◆ **Exercise prompt**: The needed output is the run of lines below from the one containing "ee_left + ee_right" through the one containing "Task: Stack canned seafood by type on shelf", copied exactly and free of pictures.

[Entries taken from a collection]
|---|
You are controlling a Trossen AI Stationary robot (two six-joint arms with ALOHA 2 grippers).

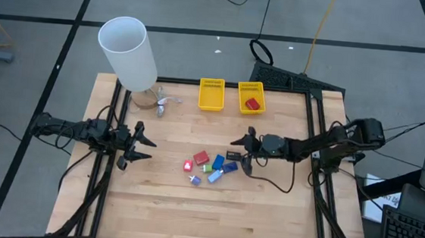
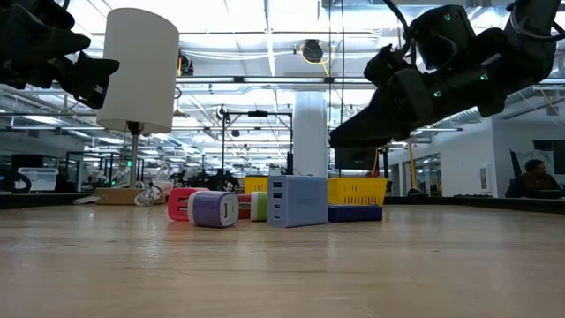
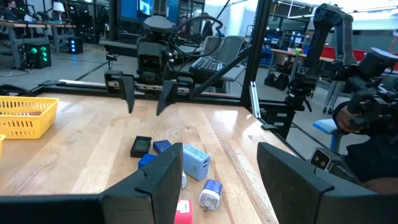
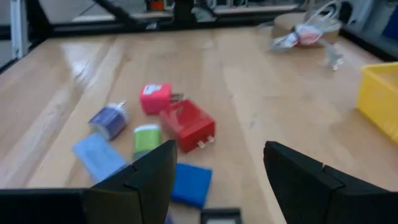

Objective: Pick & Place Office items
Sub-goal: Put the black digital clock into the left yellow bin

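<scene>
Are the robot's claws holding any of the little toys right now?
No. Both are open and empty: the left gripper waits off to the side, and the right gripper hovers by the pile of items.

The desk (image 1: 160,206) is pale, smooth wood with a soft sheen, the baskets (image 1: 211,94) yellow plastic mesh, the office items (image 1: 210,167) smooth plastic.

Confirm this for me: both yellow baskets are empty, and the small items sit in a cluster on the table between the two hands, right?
Not quite. Only the left yellow basket is empty; the right yellow basket already holds a red item, as the high view shows. The rest is right: the small items sit clustered on the table between the left hand and the right hand.
</scene>
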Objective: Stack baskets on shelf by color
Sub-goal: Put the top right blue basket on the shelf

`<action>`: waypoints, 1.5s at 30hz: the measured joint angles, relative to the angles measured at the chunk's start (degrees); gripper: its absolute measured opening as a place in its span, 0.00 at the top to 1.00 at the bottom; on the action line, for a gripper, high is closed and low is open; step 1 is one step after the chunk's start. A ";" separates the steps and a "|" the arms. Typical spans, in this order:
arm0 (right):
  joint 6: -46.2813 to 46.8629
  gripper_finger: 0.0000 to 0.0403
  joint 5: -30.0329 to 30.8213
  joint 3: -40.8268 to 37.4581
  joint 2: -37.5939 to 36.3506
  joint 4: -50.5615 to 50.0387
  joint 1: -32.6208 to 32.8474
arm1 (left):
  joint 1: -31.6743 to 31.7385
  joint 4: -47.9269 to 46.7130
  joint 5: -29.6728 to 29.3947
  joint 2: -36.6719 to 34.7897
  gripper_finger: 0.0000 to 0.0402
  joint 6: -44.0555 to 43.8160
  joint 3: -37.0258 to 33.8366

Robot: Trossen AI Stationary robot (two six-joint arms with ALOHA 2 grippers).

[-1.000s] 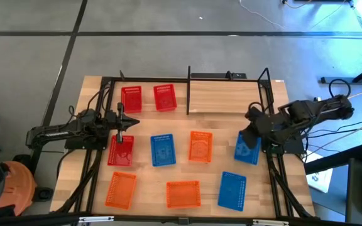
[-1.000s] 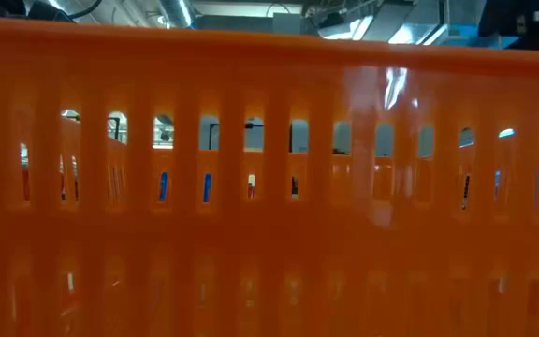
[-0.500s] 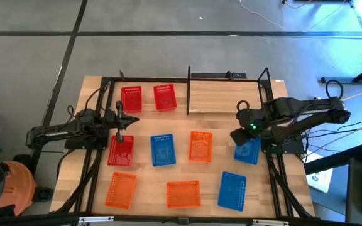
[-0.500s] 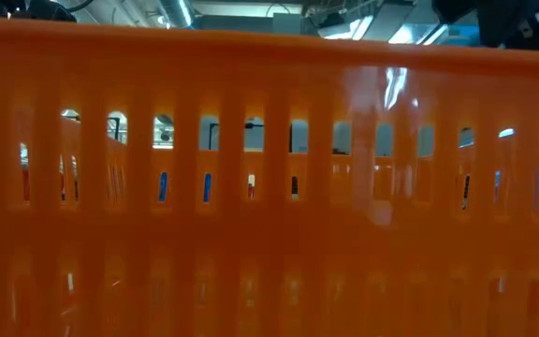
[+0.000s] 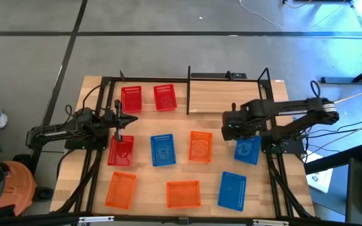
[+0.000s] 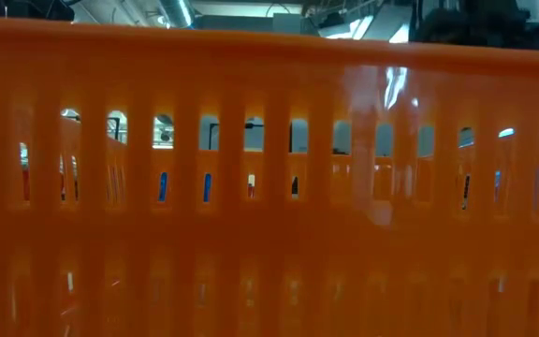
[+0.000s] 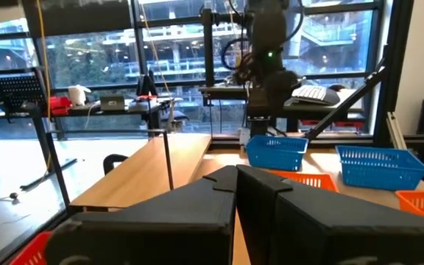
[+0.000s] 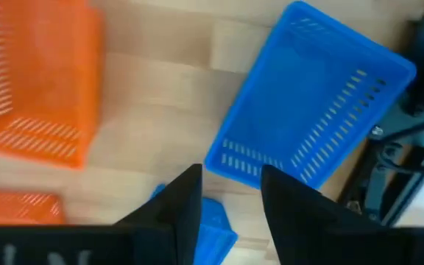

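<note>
Plastic mesh baskets, all seen empty, are spread over the worktop (image 5: 144, 174): two red ones (image 5: 131, 98) at the far left, a third red basket (image 5: 120, 150) under the left gripper (image 5: 119, 133), which is clenched with nothing seen between its fingers. Three orange (image 5: 200, 145) and three blue (image 5: 163, 150) baskets are laid in the nearer rows. The shelf (image 5: 224, 97) is bare. The right gripper (image 5: 230, 130) is held released beside a blue basket (image 5: 248, 150). No writing can be read.
</note>
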 joint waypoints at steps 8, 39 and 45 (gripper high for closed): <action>1.99 0.66 -2.43 -11.36 -0.08 11.28 -1.67 | 0.00 -19.28 -3.15 6.75 1.00 6.06 15.96; 1.89 0.97 -1.61 -25.59 -0.13 27.29 -1.89 | 0.02 -31.47 -5.04 29.96 1.00 13.51 36.26; 1.34 0.99 1.15 -17.62 -0.13 18.02 -2.04 | 0.02 -32.96 -5.04 29.96 1.00 13.48 36.26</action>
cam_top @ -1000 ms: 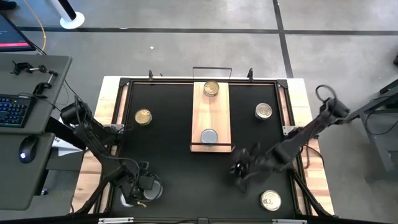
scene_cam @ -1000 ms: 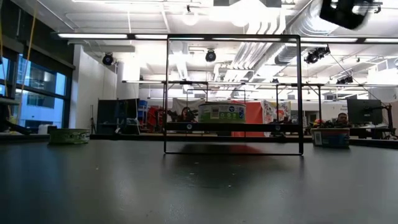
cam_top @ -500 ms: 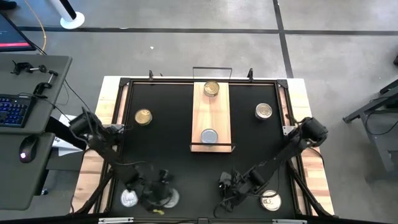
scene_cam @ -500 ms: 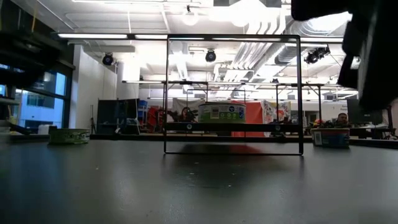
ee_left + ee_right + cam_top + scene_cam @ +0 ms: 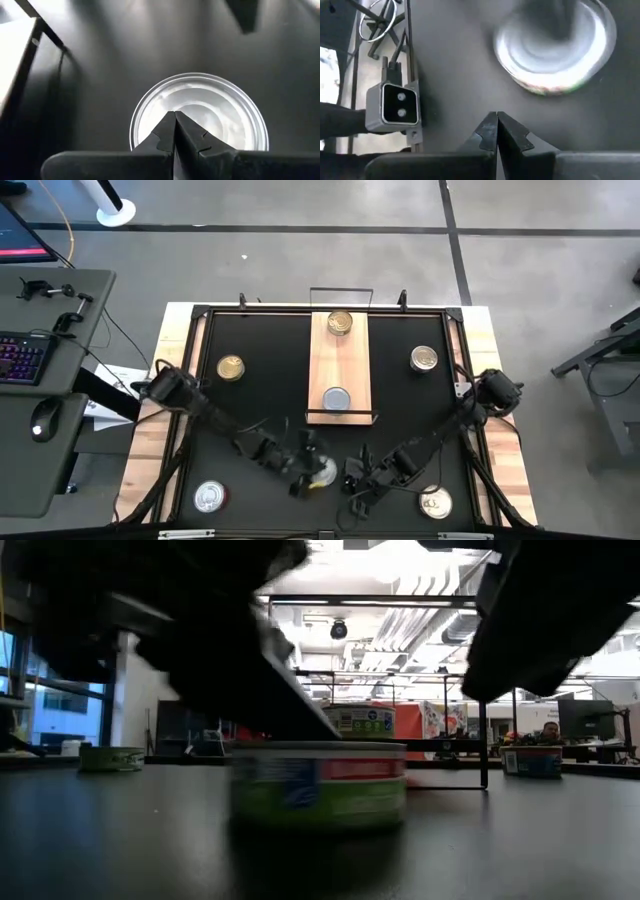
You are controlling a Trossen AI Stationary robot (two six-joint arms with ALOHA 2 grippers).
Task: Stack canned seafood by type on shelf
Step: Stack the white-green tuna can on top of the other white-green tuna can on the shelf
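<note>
At the near edge of the surface I have both arms low and close together. The left gripper hangs right over a silver-lidded tin, and its jaws are pressed flat together, holding nothing. The right gripper sits just beside that tin, jaws also closed tight and empty; its wrist view shows the tin a little way ahead of the fingertips. In the low view the tin stands upright on the surface, a flat round can with a green, red and blue label band.

My judgement: this is the approach to a pick, not yet a grasp. Next I need to spread the left jaws wide enough to straddle the tin, drop over its sides, and clamp. The right arm is crowding the same spot, so I would back it off first.

Two more silver-lidded tins lie near the front corners, one left and one right. Farther off, the shelf carries a silver tin at its near end and a gold tin at its far end. Another gold tin waits left of the shelf, and a pale-lidded tin right of it
</note>
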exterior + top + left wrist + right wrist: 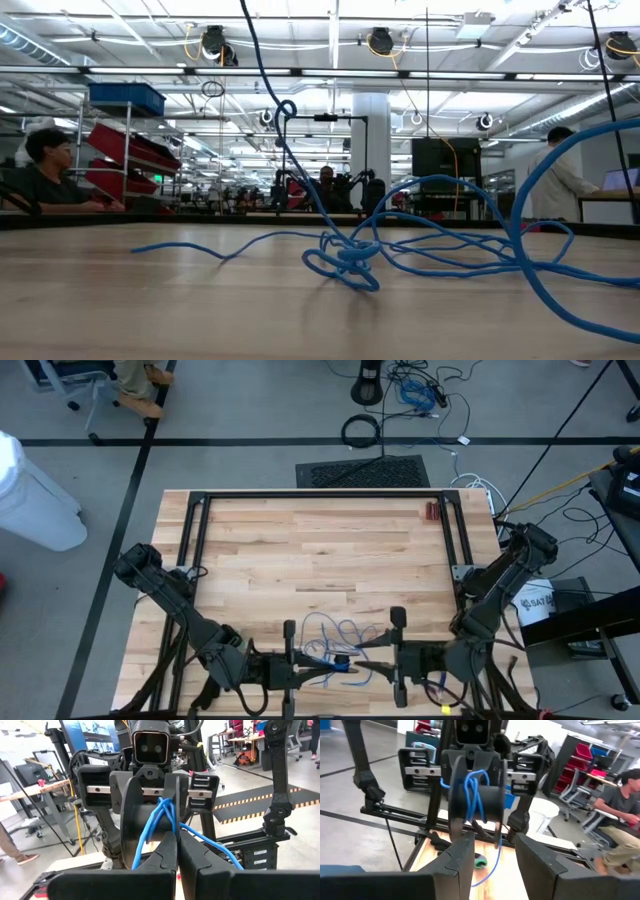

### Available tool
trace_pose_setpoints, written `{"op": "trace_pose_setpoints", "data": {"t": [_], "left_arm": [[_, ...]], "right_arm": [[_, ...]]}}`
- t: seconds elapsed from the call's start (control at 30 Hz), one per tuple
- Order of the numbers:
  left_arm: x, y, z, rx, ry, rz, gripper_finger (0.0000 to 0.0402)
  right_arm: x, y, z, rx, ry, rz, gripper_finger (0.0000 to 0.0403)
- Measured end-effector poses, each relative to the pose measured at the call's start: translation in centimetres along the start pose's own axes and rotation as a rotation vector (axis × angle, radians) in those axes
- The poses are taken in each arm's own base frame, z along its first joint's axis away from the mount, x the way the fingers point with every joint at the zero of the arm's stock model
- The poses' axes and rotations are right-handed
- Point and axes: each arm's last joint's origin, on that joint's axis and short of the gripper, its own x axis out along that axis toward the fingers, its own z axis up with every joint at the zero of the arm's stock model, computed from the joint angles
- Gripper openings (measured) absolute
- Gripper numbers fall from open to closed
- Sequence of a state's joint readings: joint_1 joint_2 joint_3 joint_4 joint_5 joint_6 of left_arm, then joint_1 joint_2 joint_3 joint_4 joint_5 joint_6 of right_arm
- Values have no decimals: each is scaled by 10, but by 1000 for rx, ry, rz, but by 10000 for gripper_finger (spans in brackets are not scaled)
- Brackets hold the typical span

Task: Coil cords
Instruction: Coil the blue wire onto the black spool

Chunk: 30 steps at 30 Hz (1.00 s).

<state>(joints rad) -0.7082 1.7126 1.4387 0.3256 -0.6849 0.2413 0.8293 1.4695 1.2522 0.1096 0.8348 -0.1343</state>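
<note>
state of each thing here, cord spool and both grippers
cord: blue, mostly loose and tangled on the table, a few turns on the spool
spool: dark, barely wound, between the two grippers
left gripper: shut on cord
right gripper: open, facing the spool

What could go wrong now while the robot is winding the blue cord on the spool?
The loose blue cord lies in a tangled heap on the table; a knot may tighten if it is pulled.
Only a few turns sit on the black spool, held facing the open right gripper; they could slip off.
The shut left gripper pinches the cord, which may jam between its fingers.
</note>
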Motion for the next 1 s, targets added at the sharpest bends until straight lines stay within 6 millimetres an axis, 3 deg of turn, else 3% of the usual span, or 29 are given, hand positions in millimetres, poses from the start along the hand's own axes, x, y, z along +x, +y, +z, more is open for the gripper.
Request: {"op": "trace_pose_setpoints", "data": {"t": [0.6, 0.73, 0.9, 1.0], "left_arm": [[2, 2, -1, 0, 2, 4, 1], [1, 3, 0, -2, 0, 2, 1], [1, 2, 0, -1, -1, -7, 2], [1, 1, 0, 1, -1, -8, 10]], "right_arm": [[7, -6, 5, 16, -52, 38, 123], [11, -4, 5, -5, -71, 28, 89], [13, -3, 4, -26, -77, 20, 17], [13, -3, 4, -31, -78, 15, 7]]}}
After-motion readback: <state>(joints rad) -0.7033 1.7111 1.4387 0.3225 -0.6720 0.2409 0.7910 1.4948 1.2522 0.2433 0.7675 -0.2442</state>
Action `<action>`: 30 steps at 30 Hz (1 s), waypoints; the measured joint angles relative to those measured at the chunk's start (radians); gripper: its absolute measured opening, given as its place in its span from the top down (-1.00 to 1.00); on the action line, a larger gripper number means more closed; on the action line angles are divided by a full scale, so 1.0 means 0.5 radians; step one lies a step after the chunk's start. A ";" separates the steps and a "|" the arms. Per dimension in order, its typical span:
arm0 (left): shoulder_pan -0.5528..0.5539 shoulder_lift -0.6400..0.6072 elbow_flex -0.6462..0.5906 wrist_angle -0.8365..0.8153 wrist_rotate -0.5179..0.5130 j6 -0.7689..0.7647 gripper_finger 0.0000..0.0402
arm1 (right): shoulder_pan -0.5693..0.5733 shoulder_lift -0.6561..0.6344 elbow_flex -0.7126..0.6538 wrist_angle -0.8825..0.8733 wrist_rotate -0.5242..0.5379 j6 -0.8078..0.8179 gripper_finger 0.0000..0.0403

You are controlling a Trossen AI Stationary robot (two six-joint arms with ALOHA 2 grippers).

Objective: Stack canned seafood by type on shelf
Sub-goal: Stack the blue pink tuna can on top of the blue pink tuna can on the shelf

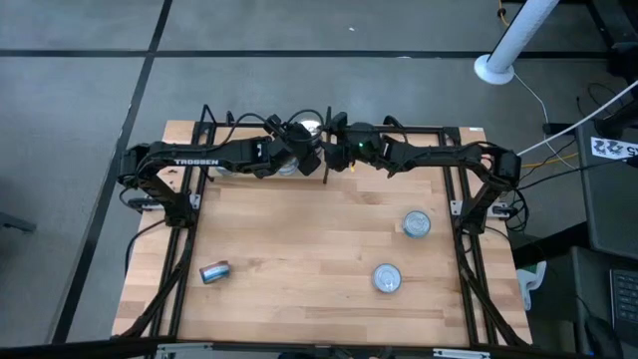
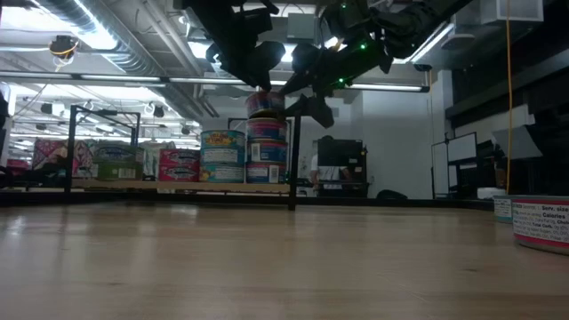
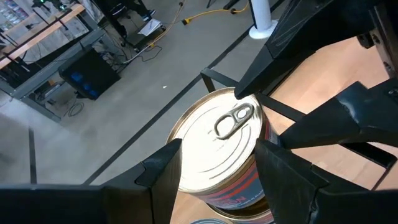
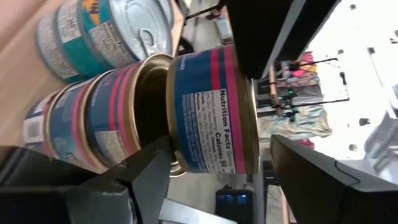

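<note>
Gripping a red-and-blue labelled can (image 3: 221,149) by its sides, the left gripper (image 1: 299,152) held it just above a stack of like tins (image 2: 266,151) at the far edge of the shelf (image 1: 299,249), its fingers (image 3: 163,174) clamped on either flank of the gold pull-tab lid. Directly opposite, the right gripper (image 1: 334,150) hung close beside the same can, its jaws spread wide around it with a gap on each side, grasping nothing.

By the look of it, the sorting was well advanced but unfinished. Behind the held can, the back row (image 2: 160,164) already showed several groups of tins, teal-labelled ones and pink ones among them; their exact number could not be made out. The stack under the left gripper held at least two tins, the gripped one apparently about to top it.

Three tins remained loose, well away from both grippers on the near half of the board: two upright (image 1: 416,223) (image 1: 387,278) on the right arm's side, and one lying on its side (image 1: 214,271) on the left arm's
</note>
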 joint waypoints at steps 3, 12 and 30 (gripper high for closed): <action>0.000 0.000 0.001 0.001 0.000 0.000 0.02 | -0.001 -0.007 0.095 -0.196 -0.014 0.017 -0.36; 0.000 0.000 0.001 0.001 -0.001 -0.001 0.02 | -0.001 -0.008 0.258 -0.556 -0.012 0.025 -0.36; -0.269 -0.033 0.260 -0.240 0.000 0.113 0.02 | 0.000 -0.214 0.276 -0.621 0.264 0.007 -0.36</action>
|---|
◆ **Task output**:
ee_left + ee_right + cam_top + scene_cam @ +0 ms: 
You are controlling a Trossen AI Stationary robot (two six-joint arms with ALOHA 2 grippers).
Task: Stack canned seafood by type on shelf

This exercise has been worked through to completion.